Some of the proposed plans could result in the U.S. keeping its AAA rating, but S&P is awaiting the one that the White House and Congress agree to before making that judgment, Sharma said.

Top credit rating companies such as Standard & Poors and Moody’s Investors Service Inc. have been blamed for contributing to the 2008 financial crisis by failing to properly assess the risk of mortgage-backed securities. Now, the firms are at the center of what could be the financial crisis of 2011 because any decision to downgrade the U.S. credit rating could trigger market chaos.

A credit rating downgrade would force the U.S. to increase the interest rates on benchmark Treasury securities, a move that would have a cascading effect throughout the financial markets. Borrowing costs for mortgages and credit cards would rise, and mutual funds, pension funds and other investments would take a major hit.

The Dow Jones industrial average tumbled nearly 200 points Wednesday on fears of the ramifications if Tuesday’s deadline passes without a debt-ceiling deal.

A House panel brought in Sharma and a Moody’s executive, along with financial regulators and other experts, to discuss new rules on credit rating firms enacted as part of last year’s financial reform law. But they were pressed for their views on the ongoing debt-ceiling stalemate.

“Am I right to worry that this could be real bad if our debt was downgraded?” Rep.

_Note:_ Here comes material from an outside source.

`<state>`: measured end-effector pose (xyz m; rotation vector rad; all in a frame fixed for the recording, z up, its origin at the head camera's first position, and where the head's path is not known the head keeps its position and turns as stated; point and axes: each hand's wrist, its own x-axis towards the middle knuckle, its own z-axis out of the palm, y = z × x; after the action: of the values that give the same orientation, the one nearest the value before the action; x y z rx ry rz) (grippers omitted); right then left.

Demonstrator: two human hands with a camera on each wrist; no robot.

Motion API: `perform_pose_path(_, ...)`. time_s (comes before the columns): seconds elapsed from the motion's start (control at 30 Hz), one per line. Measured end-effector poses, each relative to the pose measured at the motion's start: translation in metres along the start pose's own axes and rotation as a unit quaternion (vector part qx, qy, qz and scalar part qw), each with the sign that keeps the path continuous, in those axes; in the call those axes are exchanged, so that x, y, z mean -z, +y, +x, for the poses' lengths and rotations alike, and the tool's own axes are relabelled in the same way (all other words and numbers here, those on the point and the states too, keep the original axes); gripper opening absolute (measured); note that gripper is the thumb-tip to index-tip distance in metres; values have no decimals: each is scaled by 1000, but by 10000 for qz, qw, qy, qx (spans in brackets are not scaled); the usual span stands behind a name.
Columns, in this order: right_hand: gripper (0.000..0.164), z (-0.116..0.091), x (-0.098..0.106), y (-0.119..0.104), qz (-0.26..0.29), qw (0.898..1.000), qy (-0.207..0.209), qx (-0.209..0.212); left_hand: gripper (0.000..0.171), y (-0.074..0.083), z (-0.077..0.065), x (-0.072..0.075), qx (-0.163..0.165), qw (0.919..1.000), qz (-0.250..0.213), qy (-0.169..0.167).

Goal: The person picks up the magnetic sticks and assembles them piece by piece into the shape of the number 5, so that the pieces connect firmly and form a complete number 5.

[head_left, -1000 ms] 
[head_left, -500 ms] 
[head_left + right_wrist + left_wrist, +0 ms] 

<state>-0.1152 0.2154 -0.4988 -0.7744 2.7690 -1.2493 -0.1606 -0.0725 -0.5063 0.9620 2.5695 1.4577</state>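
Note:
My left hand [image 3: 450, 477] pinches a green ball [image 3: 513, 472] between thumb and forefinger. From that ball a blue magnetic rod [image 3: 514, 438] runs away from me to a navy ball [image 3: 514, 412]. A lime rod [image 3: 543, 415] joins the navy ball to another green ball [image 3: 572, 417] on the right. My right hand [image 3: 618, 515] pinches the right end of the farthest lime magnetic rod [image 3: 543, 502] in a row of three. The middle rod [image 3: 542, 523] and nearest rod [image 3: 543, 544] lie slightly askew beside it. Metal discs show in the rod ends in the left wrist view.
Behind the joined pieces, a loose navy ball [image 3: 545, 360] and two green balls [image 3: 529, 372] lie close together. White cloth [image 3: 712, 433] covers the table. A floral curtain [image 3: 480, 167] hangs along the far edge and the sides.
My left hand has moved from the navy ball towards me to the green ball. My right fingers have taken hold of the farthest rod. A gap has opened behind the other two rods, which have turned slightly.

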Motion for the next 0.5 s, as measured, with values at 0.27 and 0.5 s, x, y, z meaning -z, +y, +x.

Brad Miller (D-N.C.) asked financial regulators at the hearing.


“It’s hard to measure, but I think you’re right to worry,” said David Wilson, chief national bank examiner at the Office of the Comptroller of the Currency. “It could be a big thing.”

Michael Rowan, global managing director of the commercial group at Moody’s, largely deferred answering detailed debt-ceiling questions, saying it was not his area of expertise.